= Beginning of Section =

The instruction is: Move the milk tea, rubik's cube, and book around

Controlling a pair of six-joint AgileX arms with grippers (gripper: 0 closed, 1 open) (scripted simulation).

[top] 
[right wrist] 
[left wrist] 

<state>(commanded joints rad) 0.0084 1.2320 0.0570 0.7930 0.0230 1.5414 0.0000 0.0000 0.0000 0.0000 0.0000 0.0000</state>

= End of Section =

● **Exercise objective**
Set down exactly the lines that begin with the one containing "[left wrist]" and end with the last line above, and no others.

● **Exercise output**
[left wrist] 

<state>(commanded joints rad) 0.0084 1.2320 0.0570 0.7930 0.0230 1.5414 0.0000 0.0000 0.0000 0.0000 0.0000 0.0000</state>

No more output is required for this exercise.